Thursday, June 21, 2012

Poetry Thursday ... in honor of being back

...and the Centennial ... here are some words from Georgia O'Keefe ... not properly poems, still lovely.


When I got to New Mexico, that was mine.  As soon as I saw it, that was my country.  I'd never seen anything like it before, but it fitted to me exactly.  It's something that's in the air -- it's different.  The sky is different, the wind is different.  I shouldn't say too much about it because other people may be interested and I don't want them interested.
-Georgia O'Keefe, 1977








[Photo credits: All me, fancy camera, all over NM -- Grants, Albuquerque from the Tram, Acoma, Santa Fe, Albuquerque from my porch -- not necessarily in that order.  If you can guess them, brownie points]

Wednesday, June 20, 2012

10 Hour Train Ride (Part 2)

Getting to Switzerland required ten hours of train travel and two trains ... and it was long, but lovely.  Getting out of Switzerland was another ten hours of train travel ... however, it was not only two trains, instead it was a bus (not covered by the Eurail pass -- but no one told us that when we were making the reservations) and three trains. 

Remember this map ...

Well, the ladies behind the glass at the train station in St. Moritz suggested we not do that ... it would have been two buses and three trains ... I was a little disappointed because I had my heart set on this route, but I had already experienced lugging my mother's and my luggage off one train, looking for the next train, moving all luggage to the next platform and getting it back on the next train, so I took their advice.

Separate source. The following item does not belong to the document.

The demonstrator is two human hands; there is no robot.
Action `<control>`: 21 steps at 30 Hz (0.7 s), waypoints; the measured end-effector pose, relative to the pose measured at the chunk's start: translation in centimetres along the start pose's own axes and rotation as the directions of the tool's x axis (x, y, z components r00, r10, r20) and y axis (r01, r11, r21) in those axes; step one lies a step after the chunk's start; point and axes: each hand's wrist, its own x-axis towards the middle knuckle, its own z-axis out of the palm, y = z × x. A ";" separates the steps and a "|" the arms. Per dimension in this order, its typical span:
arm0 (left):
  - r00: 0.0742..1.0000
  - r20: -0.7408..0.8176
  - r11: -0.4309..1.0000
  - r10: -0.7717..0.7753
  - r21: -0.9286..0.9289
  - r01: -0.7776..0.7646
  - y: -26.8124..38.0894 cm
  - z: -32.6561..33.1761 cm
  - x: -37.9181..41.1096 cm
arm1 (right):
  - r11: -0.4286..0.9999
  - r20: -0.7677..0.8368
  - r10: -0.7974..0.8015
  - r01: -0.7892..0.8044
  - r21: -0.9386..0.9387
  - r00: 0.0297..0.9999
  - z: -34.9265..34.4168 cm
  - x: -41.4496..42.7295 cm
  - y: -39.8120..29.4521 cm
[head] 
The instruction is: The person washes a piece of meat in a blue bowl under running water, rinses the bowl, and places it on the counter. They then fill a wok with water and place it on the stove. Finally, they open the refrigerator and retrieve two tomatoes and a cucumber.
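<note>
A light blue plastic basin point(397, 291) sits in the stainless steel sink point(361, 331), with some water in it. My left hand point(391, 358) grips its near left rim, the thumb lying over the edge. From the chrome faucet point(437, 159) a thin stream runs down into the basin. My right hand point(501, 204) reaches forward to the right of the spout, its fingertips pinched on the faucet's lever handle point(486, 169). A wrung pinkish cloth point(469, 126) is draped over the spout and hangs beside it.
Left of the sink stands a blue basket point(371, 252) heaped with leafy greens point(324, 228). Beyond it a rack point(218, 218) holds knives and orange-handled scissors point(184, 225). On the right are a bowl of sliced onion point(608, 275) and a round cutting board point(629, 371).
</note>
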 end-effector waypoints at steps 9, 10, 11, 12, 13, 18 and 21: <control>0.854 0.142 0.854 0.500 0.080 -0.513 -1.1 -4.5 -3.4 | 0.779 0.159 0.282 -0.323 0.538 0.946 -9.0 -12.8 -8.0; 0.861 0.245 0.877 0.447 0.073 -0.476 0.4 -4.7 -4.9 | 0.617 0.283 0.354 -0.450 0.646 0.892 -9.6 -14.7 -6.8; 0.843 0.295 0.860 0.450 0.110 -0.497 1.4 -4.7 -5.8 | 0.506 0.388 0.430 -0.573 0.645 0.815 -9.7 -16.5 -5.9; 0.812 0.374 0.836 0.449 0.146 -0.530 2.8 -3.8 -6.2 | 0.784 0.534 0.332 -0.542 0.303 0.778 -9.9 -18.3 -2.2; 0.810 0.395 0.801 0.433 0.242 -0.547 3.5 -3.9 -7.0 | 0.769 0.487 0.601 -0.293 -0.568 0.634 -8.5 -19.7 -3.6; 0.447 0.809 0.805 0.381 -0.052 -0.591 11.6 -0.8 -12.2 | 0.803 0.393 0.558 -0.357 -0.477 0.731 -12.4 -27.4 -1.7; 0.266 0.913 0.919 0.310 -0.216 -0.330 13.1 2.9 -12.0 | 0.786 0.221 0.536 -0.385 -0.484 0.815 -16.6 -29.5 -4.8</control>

The bus ride turned out to be the most scenic bus ride I have ever been on ... and my mother enjoyed it, and as the mantra goes, that was why we were on the trip -- for my mother to have a good time.

Turns out we got to see a lot of Switzerland after all ... and it was interesting to hear the language shift from German to Italian the closer we got to the border. 

The bus left us off in Chiavenna which has a little train that only goes to one other city: Colico ... where we got on another train to Milano -- and that trip was all along Lago Como ... we waved at every villa just in case George was around (just kidding), but it was gorgeous.

Milan to Venice was not nearly as scenic because we were on the fast train ... but by that time we were just ready to get to our destination.

Venice started off on a negative because my beloved bag lost its handle on the way to the water bus.  Then I couldn't find the woman whose BnB we were staying at ... I was able to find the place, but the buzzer didn't work (and it didn't really matter because she was out looking for us) ... and the special global phone I got just for this portion of our trip did not have any cell service in Venice ... ah, the irony.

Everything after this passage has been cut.